Wall Street Spin
- Publishers: FunSpin
- Players: 2–6
- Setup time: 3 minutes
- Playing time: 1-1.5 hours
- Chance: high
- Age range: 10 and up
- Skills: Math, Strategy, Bargaining
- Website: http://www.funspin.com

= Wall Street Spin =

Wall Street Spin is a board game with a stock market theme.

==History==
Wall Street Spin was created by Don and Betty Deitch and first published by FunSpin Games in 2003. After losing a considerable sum of money in the stock market, Don and Betty got the idea of designing a game based on the ups and downs of the stock market. After being diagnosed with cancer and being told he had six months to live, Donald fought his cancer. When he beat the cancer, he and his wife invested money into publishing their prototype in 2003. They recruited the help of Oscar-winning animation director Gene Deitch to write the company names and called upon Melanie Paykos Design to design the final game board.

==Gameplay==
Many aspects are of the game are affected by the patented Fun Spin spinner. It replaces dice for pawn movement, it generates random good or bad events which affect every player and it changes the prices of stock dividends by multiplying them.

Players go around the board buying stock in companies they land on. If someone else lands on these stocks, they must pay the owner a dividend which is calculated as a base price on the stock card multiplied by a spin of the spinner. As groups of stocks are purchased, each stock generates more income. These powerful stock groups can be broken up by random chance with Market Events and News Cards.
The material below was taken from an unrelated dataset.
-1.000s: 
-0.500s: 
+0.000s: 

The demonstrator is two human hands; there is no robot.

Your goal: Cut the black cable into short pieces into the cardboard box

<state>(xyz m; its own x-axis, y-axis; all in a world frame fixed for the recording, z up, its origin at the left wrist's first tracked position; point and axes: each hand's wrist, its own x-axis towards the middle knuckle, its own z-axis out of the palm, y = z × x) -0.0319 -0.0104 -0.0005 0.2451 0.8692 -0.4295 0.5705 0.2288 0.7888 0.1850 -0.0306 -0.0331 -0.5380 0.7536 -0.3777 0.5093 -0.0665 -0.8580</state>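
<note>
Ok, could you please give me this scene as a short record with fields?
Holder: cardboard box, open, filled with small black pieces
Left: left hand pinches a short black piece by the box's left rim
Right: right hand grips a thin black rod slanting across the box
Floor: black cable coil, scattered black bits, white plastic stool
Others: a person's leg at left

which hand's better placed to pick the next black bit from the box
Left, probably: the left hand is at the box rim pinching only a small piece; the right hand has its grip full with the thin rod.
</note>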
The game play is similar to Monopoly, but time limit rules make the game have a faster pace and end faster. The timed game is an optional rule, so instead of seeing who has the most money in an hour, an epic marathon game can last for days.

==Reception==
Melissa Schorr for Oakland Tribune said that "The game gets off to a slow start, but if your family has ever spent an entire rainy Sunday absorbed in the wheeling and dealing of Monopoly, you may enjoy this stock market-style version."

==Awards==
Wall Street Spin was named as one of Dr. Toy's Best Children's Vacation Products of 2003.